Work order: All entries below are to be reproduced exactly.

Records supplied Start Marker

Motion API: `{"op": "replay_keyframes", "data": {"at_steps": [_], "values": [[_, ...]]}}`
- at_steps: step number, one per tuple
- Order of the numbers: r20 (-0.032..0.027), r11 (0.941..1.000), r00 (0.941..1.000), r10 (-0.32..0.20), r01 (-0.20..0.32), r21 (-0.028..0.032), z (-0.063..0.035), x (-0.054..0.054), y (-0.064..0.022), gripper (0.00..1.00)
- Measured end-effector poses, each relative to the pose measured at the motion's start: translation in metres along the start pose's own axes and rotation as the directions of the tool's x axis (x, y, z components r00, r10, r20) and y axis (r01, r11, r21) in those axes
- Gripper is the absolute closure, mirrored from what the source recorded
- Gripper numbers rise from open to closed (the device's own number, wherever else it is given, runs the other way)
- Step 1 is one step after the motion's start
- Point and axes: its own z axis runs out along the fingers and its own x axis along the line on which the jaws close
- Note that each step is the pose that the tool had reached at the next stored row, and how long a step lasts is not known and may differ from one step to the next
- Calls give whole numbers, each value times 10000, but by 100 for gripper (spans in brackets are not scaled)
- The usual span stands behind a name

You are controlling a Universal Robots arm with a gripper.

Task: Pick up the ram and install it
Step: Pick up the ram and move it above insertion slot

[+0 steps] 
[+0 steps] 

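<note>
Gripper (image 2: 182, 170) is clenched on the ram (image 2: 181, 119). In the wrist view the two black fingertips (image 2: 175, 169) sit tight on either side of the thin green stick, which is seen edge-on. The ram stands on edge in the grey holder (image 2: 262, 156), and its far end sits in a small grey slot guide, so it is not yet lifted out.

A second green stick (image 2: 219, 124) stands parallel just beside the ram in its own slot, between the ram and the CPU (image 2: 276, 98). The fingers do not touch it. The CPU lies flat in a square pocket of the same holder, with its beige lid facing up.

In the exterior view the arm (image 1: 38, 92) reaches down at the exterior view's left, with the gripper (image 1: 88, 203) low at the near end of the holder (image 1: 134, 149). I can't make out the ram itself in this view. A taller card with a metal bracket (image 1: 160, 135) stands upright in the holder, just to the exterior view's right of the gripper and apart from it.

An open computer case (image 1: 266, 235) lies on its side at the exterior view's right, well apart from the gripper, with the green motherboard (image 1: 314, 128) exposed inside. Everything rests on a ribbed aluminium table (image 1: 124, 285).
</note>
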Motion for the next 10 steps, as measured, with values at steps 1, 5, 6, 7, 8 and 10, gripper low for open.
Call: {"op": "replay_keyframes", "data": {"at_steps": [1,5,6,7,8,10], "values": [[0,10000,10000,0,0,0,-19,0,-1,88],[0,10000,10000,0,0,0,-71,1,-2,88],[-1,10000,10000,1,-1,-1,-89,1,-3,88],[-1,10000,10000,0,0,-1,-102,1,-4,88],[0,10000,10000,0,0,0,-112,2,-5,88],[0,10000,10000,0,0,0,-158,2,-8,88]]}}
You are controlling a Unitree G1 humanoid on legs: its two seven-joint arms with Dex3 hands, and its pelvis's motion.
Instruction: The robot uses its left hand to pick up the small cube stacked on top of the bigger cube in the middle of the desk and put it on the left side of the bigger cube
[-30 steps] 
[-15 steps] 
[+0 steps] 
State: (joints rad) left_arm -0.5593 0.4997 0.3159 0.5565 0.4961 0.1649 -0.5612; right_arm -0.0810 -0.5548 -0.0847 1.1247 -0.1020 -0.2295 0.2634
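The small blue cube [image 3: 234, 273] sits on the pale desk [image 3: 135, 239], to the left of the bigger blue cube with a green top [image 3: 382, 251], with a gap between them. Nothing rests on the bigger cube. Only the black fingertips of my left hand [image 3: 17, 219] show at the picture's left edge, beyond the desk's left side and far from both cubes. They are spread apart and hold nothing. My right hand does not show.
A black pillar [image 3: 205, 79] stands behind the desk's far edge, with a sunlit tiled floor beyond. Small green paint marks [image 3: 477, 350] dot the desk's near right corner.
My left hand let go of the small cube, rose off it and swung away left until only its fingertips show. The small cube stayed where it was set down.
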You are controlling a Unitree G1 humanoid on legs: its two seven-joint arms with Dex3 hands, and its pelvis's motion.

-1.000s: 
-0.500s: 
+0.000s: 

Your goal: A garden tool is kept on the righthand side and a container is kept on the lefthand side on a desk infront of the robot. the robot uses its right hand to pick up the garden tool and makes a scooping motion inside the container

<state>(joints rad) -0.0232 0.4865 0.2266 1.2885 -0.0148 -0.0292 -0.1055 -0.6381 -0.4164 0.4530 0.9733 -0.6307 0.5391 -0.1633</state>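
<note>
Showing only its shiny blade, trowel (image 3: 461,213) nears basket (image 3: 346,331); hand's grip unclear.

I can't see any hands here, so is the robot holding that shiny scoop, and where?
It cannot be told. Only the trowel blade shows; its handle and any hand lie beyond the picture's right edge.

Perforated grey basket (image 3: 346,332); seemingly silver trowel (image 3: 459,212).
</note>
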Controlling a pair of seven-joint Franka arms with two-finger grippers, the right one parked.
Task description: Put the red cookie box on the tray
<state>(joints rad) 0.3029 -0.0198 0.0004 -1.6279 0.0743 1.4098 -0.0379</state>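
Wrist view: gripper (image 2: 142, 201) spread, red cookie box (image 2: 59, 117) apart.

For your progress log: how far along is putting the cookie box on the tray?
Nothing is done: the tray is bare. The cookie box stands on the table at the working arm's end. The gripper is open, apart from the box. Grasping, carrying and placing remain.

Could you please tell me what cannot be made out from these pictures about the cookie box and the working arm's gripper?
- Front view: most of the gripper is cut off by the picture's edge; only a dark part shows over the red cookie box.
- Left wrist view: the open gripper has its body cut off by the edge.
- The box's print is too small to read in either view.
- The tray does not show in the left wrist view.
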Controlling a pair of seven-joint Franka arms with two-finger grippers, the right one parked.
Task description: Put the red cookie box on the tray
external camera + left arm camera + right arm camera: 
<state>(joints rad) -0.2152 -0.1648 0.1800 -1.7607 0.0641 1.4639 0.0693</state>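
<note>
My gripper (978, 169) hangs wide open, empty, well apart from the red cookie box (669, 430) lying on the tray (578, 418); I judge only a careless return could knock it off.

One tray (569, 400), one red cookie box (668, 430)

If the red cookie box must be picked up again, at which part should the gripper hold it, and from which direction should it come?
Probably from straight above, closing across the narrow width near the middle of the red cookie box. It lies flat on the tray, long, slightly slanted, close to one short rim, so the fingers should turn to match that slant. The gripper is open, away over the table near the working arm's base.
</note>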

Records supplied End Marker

Finished task:
Motion API: `{"op": "replay_keyframes", "data": {"at_steps": [_], "values": [[_, ...]]}}`
- at_steps: step number, one per tuple
- Order of the numbers: r20 (-0.032..0.027), r11 (0.941..1.000), r00 (0.941..1.000), r10 (-0.32..0.20), r01 (-0.20..0.32), r21 (-0.028..0.032), z (-0.063..0.035), x (-0.054..0.054), y (-0.064..0.022), gripper (0.00..1.00)
- Measured end-effector poses, each relative to the pose measured at the motion's start: translation in metres along the start pose's own axes and rotation as the directions of the tool's x axis (x, y, z components r00, r10, r20) and y axis (r01, r11, r21) in those axes
- Gripper is the absolute closure, mirrored from what the source recorded
- Gripper numbers rise from open to closed (the device's own number, wherever else it is given, runs the other way)
- Step 1 is one step after the motion's start
- Point and axes: its own z axis runs out along the fingers and its own x axis along the line on which the jaws close
- Note that each step is the pose that the tool had reached at the next stored row, and how long a step lasts is not known and may differ from one step to the next
- Calls give whole numbers, each value times 10000, but by 100 for gripper (spans in brackets are not scaled)
- The usual span stands behind a name

You are controlling a Universal Robots arm with a gripper.

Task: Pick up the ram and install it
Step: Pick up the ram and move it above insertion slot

[+0 steps] 
[+0 steps] 

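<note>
Gripper (image 2: 182, 170) is clenched on the ram (image 2: 181, 119). In the wrist view the two black fingertips (image 2: 175, 169) sit tight on either side of the thin green stick, which is seen edge-on. The ram stands on edge in the grey holder (image 2: 262, 156), and its far end sits in a small grey slot guide, so it is not yet lifted out.

A second green stick (image 2: 219, 124) stands parallel just beside the ram in its own slot, between the ram and the CPU (image 2: 276, 98). The fingers do not touch it. The CPU lies flat in a square pocket of the same holder, with its beige lid facing up.

In the exterior view the arm (image 1: 38, 92) reaches down at the exterior view's left, with the gripper (image 1: 88, 203) low at the near end of the holder (image 1: 134, 149). I can't make out the ram itself in this view. A taller card with a metal bracket (image 1: 160, 135) stands upright in the holder, just to the exterior view's right of the gripper and apart from it.

An open computer case (image 1: 266, 235) lies on its side at the exterior view's right, well apart from the gripper, with the green motherboard (image 1: 314, 128) exposed inside. Everything rests on a ribbed aluminium table (image 1: 124, 285).
</note>
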Motion for the next 10 steps, as measured, with values at steps 1, 5, 6, 7, 8 and 10, gripper low for open.
Call: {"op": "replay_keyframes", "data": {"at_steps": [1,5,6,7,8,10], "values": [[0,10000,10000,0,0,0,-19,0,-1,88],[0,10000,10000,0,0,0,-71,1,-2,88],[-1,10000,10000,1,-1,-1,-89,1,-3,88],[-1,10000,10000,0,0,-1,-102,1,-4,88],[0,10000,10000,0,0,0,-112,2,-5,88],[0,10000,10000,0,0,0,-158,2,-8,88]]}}
You are controlling a Unitree G1 humanoid on legs: its two seven-joint arms with Dex3 hands, and its pelvis's motion.
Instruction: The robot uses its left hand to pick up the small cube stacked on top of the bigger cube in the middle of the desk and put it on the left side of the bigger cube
[-30 steps] 
[-15 steps] 
[+0 steps] 
State: (joints rad) left_arm -0.5593 0.4997 0.3159 0.5565 0.4961 0.1649 -0.5612; right_arm -0.0810 -0.5548 -0.0847 1.1247 -0.1020 -0.2295 0.2634
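The small blue cube [image 3: 234, 273] sits on the pale desk [image 3: 135, 239], to the left of the bigger blue cube with a green top [image 3: 382, 251], with a gap between them. Nothing rests on the bigger cube. Only the black fingertips of my left hand [image 3: 17, 219] show at the picture's left edge, beyond the desk's left side and far from both cubes. They are spread apart and hold nothing. My right hand does not show.
A black pillar [image 3: 205, 79] stands behind the desk's far edge, with a sunlit tiled floor beyond. Small green paint marks [image 3: 477, 350] dot the desk's near right corner.
My left hand let go of the small cube, rose off it and swung away left until only its fingertips show. The small cube stayed where it was set down.
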You are controlling a Unitree G1 humanoid on legs: its two seven-joint arms with Dex3 hands, and its pelvis's motion.

-1.000s: 
-0.500s: 
+0.000s: 

Your goal: A garden tool is kept on the righthand side and a container is kept on the lefthand side on a desk infront of the robot. the robot uses its right hand to pick up the garden tool and makes a scooping motion inside the container

<state>(joints rad) -0.0232 0.4865 0.2266 1.2885 -0.0148 -0.0292 -0.1055 -0.6381 -0.4164 0.4530 0.9733 -0.6307 0.5391 -0.1633</state>
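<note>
Showing only its shiny blade, trowel (image 3: 461,213) nears basket (image 3: 346,331); hand's grip unclear.

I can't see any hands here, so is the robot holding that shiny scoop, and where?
It cannot be told. Only the trowel blade shows; its handle and any hand lie beyond the picture's right edge.

Perforated grey basket (image 3: 346,332); seemingly silver trowel (image 3: 459,212).
</note>
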Controlling a pair of seven-joint Franka arms with two-finger grippers, the right one parked.
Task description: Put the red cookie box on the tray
<state>(joints rad) 0.3029 -0.0198 0.0004 -1.6279 0.0743 1.4098 -0.0379</state>
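Wrist view: gripper (image 2: 142, 201) spread, red cookie box (image 2: 59, 117) apart.

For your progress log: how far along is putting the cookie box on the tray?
Nothing is done: the tray is bare. The cookie box stands on the table at the working arm's end. The gripper is open, apart from the box. Grasping, carrying and placing remain.

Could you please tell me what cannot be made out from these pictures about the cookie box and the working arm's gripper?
- Front view: most of the gripper is cut off by the picture's edge; only a dark part shows over the red cookie box.
- Left wrist view: the open gripper has its body cut off by the edge.
- The box's print is too small to read in either view.
- The tray does not show in the left wrist view.
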Controlling a pair of seven-joint Franka arms with two-finger grippers, the right one parked.
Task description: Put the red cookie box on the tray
external camera + left arm camera + right arm camera: 
<state>(joints rad) -0.2152 -0.1648 0.1800 -1.7607 0.0641 1.4639 0.0693</state>
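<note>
My gripper (978, 169) hangs wide open, empty, well apart from the red cookie box (669, 430) lying on the tray (578, 418); I judge only a careless return could knock it off.

One tray (569, 400), one red cookie box (668, 430)

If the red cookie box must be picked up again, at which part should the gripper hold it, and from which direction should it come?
Probably from straight above, closing across the narrow width near the middle of the red cookie box. It lies flat on the tray, long, slightly slanted, close to one short rim, so the fingers should turn to match that slant. The gripper is open, away over the table near the working arm's base.
</note>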

Work on this exercise is finished.